YOUR ASSIGNMENT: Under this task are some entries; return every one of them exactly.

DATA LISTING:

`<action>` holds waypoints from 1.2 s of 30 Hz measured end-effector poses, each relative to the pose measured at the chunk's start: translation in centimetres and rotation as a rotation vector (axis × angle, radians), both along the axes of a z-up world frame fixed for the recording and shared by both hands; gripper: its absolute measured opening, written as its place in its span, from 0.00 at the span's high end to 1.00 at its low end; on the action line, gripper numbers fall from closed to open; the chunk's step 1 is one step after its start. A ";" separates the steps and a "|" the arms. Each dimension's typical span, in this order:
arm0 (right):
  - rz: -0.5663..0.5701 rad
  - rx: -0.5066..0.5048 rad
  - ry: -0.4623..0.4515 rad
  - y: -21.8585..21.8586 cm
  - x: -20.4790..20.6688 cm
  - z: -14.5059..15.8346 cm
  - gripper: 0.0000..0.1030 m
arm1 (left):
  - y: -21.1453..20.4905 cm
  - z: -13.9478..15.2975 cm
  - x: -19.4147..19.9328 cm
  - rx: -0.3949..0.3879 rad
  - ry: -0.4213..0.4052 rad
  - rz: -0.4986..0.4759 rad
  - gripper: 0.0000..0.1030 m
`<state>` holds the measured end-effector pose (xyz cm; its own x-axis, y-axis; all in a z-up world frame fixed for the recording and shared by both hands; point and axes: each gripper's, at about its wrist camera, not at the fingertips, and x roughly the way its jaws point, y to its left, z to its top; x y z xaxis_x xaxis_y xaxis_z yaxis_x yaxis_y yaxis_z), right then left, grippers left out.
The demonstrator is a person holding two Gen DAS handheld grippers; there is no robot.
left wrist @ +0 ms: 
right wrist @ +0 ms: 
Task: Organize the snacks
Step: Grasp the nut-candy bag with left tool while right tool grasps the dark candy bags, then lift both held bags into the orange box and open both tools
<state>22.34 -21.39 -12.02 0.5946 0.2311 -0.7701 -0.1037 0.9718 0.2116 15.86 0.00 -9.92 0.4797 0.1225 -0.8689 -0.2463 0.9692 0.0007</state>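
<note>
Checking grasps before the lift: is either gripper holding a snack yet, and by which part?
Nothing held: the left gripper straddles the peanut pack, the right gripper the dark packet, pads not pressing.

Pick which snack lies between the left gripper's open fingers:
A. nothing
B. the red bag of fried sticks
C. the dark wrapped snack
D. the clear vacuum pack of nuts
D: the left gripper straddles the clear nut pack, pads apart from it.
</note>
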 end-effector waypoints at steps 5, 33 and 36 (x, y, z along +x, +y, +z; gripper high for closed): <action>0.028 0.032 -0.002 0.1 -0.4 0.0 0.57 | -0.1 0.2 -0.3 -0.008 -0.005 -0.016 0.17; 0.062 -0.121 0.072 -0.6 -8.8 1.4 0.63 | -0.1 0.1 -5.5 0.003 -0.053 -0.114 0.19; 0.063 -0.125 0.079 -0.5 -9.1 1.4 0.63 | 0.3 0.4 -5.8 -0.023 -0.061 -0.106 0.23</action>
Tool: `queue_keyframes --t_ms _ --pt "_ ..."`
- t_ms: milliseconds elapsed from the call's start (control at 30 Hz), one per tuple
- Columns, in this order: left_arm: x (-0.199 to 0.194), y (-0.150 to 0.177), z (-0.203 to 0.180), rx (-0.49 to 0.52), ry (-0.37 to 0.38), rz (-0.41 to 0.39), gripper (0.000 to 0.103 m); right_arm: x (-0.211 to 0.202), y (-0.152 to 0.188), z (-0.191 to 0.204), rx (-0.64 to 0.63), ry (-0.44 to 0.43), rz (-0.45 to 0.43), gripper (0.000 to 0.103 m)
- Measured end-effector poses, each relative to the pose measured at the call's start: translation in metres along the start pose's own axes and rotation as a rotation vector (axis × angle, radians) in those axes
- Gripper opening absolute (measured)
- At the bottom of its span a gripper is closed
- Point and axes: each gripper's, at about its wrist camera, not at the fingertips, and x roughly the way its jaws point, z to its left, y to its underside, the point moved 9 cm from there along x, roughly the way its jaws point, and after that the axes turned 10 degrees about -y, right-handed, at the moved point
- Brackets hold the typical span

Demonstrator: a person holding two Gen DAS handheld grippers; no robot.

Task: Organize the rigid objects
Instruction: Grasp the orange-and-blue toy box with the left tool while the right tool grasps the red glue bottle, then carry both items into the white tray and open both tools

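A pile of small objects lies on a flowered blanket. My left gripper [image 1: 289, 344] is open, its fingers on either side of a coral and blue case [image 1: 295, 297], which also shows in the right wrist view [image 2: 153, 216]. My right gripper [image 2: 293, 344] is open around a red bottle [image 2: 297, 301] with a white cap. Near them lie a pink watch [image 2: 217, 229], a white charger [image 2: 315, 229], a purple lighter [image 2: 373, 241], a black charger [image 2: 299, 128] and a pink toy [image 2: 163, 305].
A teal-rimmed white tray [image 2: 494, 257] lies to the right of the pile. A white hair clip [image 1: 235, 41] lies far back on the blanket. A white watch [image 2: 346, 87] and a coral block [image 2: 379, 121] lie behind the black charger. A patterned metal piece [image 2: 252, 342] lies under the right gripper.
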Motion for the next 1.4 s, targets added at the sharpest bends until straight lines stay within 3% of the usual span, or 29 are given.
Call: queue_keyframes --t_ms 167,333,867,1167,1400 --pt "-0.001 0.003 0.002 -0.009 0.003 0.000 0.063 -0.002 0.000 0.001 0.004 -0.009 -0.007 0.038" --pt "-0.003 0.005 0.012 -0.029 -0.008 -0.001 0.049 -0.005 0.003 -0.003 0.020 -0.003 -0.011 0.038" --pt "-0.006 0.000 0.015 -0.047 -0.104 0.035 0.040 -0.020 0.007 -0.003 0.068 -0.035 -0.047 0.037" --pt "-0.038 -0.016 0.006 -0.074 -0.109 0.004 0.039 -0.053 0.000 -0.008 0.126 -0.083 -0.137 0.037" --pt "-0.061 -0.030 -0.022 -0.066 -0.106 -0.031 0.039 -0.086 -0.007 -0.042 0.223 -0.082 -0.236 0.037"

SOLUTION FOR THIS TASK:
`<action>` holds waypoints from 1.2 s of 30 Hz measured end-effector poses, each relative to the pose measured at the chunk's start: translation in centimetres and rotation as a rotation vector (axis × angle, radians), both along the axes of a z-up world frame fixed for the recording and shared by both hands; gripper: its absolute measured opening, written as its place in its span, from 0.00 at the span's high end to 1.00 at its low end; on the action line, gripper numbers fall from closed to open; the chunk's step 1 is one step after its start. A ";" separates the steps and a "|" the arms. Each dimension's typical span, in this order:
arm0 (right):
  - rz: -0.5663..0.5701 rad
  - rx: -0.5066..0.5048 rad
  - ry: -0.4623..0.4515 rad
  - y: -21.8585..21.8586 cm
  - x: -20.4790..20.6688 cm
  - z: -14.5059..15.8346 cm
  - gripper: 0.0000..0.1030 m
arm1 (left):
  - y: -21.1453..20.4905 cm
  - z: -13.9478..15.2975 cm
  - x: -19.4147..19.9328 cm
  - rx: -0.3949..0.3879 rad
  - ry: -0.4213..0.4052 rad
  - rz: -0.4986..0.4759 rad
  - gripper: 0.0000..0.1030 m
`<state>` holds the measured end-effector pose (xyz cm; its own x-axis, y-axis; all in a z-up world frame fixed for the recording and shared by both hands; point and axes: each gripper's, at about its wrist camera, not at the fingertips, and x roughly the way its jaws point, y to its left, z to its top; x y z xaxis_x xaxis_y xaxis_z yaxis_x yaxis_y yaxis_z), right then left, grippers left out.
The demonstrator is a person holding two Gen DAS handheld grippers; there is no robot.
left wrist @ +0 ms: 
right wrist @ +0 ms: 
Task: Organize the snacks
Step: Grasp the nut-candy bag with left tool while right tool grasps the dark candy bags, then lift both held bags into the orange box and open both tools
<state>22.34 -21.39 -12.02 0.5946 0.2311 -0.7701 -0.1037 0.9718 0.2116 15.86 0.00 -9.92 0.4797 0.1225 -0.8689 -0.2463 0.9692 0.0007</state>
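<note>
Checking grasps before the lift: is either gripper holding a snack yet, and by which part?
Nothing held: the left gripper straddles the peanut pack, the right gripper the dark packet, pads not pressing.

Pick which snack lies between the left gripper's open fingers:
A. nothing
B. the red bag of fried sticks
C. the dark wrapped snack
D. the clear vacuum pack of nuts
D: the left gripper straddles the clear nut pack, pads apart from it.
</note>
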 end-effector waypoints at steps 5, 33 and 36 (x, y, z along +x, +y, +z; gripper high for closed): <action>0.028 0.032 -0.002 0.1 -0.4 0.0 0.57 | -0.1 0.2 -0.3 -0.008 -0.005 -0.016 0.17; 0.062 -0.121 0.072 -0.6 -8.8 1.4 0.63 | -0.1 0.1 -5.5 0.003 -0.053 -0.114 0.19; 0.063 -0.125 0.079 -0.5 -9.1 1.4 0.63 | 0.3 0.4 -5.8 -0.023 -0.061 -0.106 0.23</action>
Tool: `queue_keyframes --t_ms _ --pt "_ ..."`
- t_ms: milliseconds elapsed from the call's start (control at 30 Hz), one per tuple
- Columns, in this order: left_arm: x (-0.199 to 0.194), y (-0.150 to 0.177), z (-0.203 to 0.180), rx (-0.49 to 0.52), ry (-0.37 to 0.38), rz (-0.41 to 0.39), gripper (0.000 to 0.103 m); right_arm: x (-0.211 to 0.202), y (-0.152 to 0.188), z (-0.191 to 0.204), rx (-0.64 to 0.63), ry (-0.44 to 0.43), rz (-0.45 to 0.43), gripper (0.000 to 0.103 m)
- Measured end-effector poses, each relative to the pose measured at the call's start: translation in metres along the start pose's own axes and rotation as a rotation vector (axis × angle, radians) in those axes
- Gripper opening absolute (measured)
- At the bottom of its span a gripper is closed
- Point and axes: each gripper's, at about its wrist camera, not at the fingertips, and x roughly the way its jaws point, z to its left, y to its underside, the point moved 9 cm from there along x, roughly the way its jaws point, and after that the axes turned 10 degrees about -y, right-handed, at the moved point
- Brackets hold the typical span

Demonstrator: a person holding two Gen DAS handheld grippers; no robot.

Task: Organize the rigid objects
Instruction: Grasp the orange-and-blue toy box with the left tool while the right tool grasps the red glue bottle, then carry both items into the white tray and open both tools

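A pile of small objects lies on a flowered blanket. My left gripper [image 1: 289, 344] is open, its fingers on either side of a coral and blue case [image 1: 295, 297], which also shows in the right wrist view [image 2: 153, 216]. My right gripper [image 2: 293, 344] is open around a red bottle [image 2: 297, 301] with a white cap. Near them lie a pink watch [image 2: 217, 229], a white charger [image 2: 315, 229], a purple lighter [image 2: 373, 241], a black charger [image 2: 299, 128] and a pink toy [image 2: 163, 305].
A teal-rimmed white tray [image 2: 494, 257] lies to the right of the pile. A white hair clip [image 1: 235, 41] lies far back on the blanket. A white watch [image 2: 346, 87] and a coral block [image 2: 379, 121] lie behind the black charger. A patterned metal piece [image 2: 252, 342] lies under the right gripper.
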Motion for the next 1.4 s, targets added at the sharpest bends until straight lines stay within 3% of the usual span, or 29 are given.
Call: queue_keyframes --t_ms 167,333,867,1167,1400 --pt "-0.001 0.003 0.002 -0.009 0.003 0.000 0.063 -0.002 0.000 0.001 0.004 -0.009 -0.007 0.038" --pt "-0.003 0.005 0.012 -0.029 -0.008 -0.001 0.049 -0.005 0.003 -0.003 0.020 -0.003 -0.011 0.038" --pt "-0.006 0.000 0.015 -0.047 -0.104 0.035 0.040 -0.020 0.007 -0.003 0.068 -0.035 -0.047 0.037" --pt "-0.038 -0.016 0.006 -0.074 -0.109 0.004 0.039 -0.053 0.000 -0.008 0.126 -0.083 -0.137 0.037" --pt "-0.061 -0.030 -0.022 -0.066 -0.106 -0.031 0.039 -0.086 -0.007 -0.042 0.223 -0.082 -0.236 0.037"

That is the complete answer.